Я часто упоминал и воскресную школу, и церковь. Сама Эдриен пела в хоре в Первой пресвитерианской церкви, мне казалось это милым.
– Но тебе не обязательно было туда ходить, – сказал я. – Когда мы достигли подросткового возраста, нам раз в неделю приходилось писать обещание, что мы ни за что в жизни не вступим в половые отношения до брака. Они говорили, что о добрачном сексе мы будем обречены жалеть всю оставшуюся жизнь.
– Может, это и правда.
– Они говорили так: «Вступая в брак, вы подойдете со своей невестой к алтарю и, словно в кошмарном сне, увидите всех женщин, с которыми переспали до этого, они возьмутся за руки с вашей невестой, встанут в ряд и будут смотреть на вас, оскалив зубы». Это было отвратительно.
– Не делай вид, будто возмущен, – сказала Эдриен. – Неубедительно звучит.
– Но как ты считаешь, что он о нас думает?
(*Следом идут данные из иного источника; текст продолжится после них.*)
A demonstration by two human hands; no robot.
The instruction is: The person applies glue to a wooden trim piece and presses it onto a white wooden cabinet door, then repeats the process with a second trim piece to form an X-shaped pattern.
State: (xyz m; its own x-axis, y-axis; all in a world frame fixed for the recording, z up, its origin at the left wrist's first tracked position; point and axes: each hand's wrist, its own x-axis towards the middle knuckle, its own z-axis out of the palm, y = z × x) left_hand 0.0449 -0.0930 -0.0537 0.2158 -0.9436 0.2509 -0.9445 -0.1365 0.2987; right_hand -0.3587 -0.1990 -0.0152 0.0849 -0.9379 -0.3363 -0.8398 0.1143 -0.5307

Ведь наверняка же он не смотрит на нас, приговаривая: «Вон молодые коллеги отправляются в офис».
– Тебе не все равно? Мне казалось, что тебе была противна воскресная школа.
– Нет, – подчеркнул я. – Я о нем – мне нужно его уважение.
Однажды утром я подошел к тому мужчине на джипе.
– Мистер Бэнгз?
Он оказался более грузным, чем я его помнил, с алыми пятнами на лице. Я представился.